Usually, the term $k$ shortest edge-disjoint paths is plainly interpreted as follows:

Given a graph $G$ and $k$ pairs of distinct vertices $(s_i, t_i)$, $1 \leq i \leq k$, find whether there exist $k$ pairwise disjoint shortest paths $P_i$, between $s_i$ and $t_i$ for all $1 \leq i \leq k$.

And this is taken from the paper you pointed to: Tali Eilam-Tzoreff. The disjoint shortest paths problem. Discrete Applied Mathematics. Volume 85, Issue 2, pp 113--138. 1998.

This problem is known to be NP-hard for arbitrary values of $k$ but the authors actually provide a polynomial algorithm for the case of $k=2$ with positive edge-costs.

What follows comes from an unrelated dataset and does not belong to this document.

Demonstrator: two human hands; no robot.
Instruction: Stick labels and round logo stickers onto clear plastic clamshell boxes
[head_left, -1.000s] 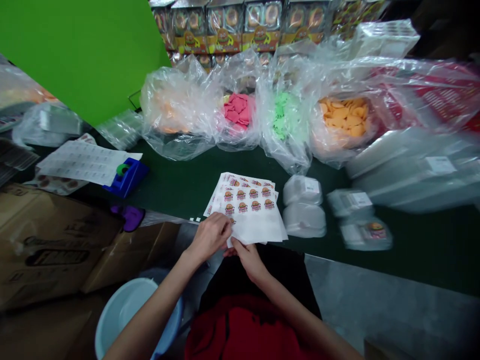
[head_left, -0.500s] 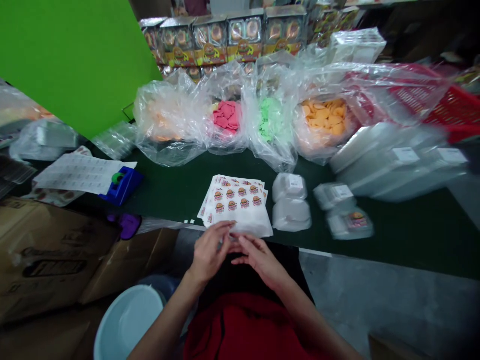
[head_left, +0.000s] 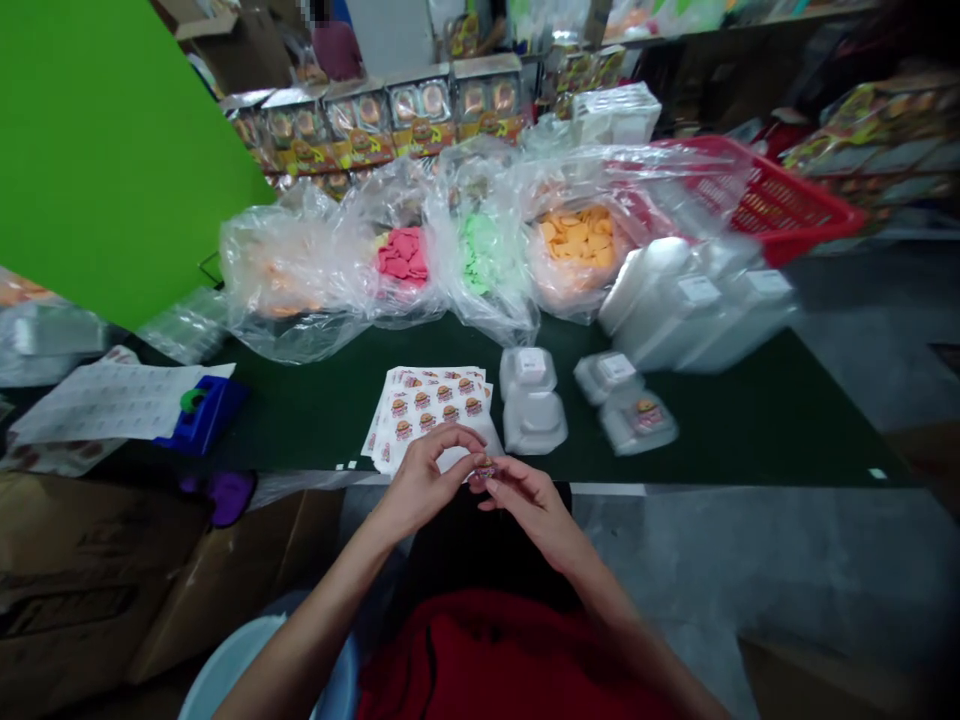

In this variant, there is no interest in minimizing any particular metric. The best result, to the best of my knowledge, refers to Directed Acyclic Graphs (DAGs) and $k=2$:

Torsten Tholey. Linear time algorithms for two disjoint paths problems on directed acyclic graphs. Theoretical Computer Science, 465:35–48, 2012

However, the oldest formulation I know of this problem actually considers the minimization of a specific metric:

Given a directed graph G containing $n$ vertices, one of which is a distinguished source $s$, and $m$ edges, each with a non-negative cost, find a pair of edge-disjoint paths from $s$ to $v$ of minimum total cost.

This problem is known to be a special case of minimum-cost network flow, and there is a brilliant, splendid, beautiful and amazing algorithm for solving it with $k=2$: Suurballe's algorithm.

Another variant that has received some attention imposes a limit on the number of edges (and these are known as Length Constraints):

Given a graph $G$ compute a pair of disjoint paths between nodes $s$ and $t$ of an undirected graph, each having at most $K$ edges.

Again, this problem is known to be NP-complete: Spyros Tragoudas and Yaakov L.Varol. Graph-Theoretic Concepts in Computer Science, volume 1197 of Lecture Notes in Computer Science, chapter Computing disjoint paths with length constraints, pages 357–389. Springer Verlag Heidelberg, 1997.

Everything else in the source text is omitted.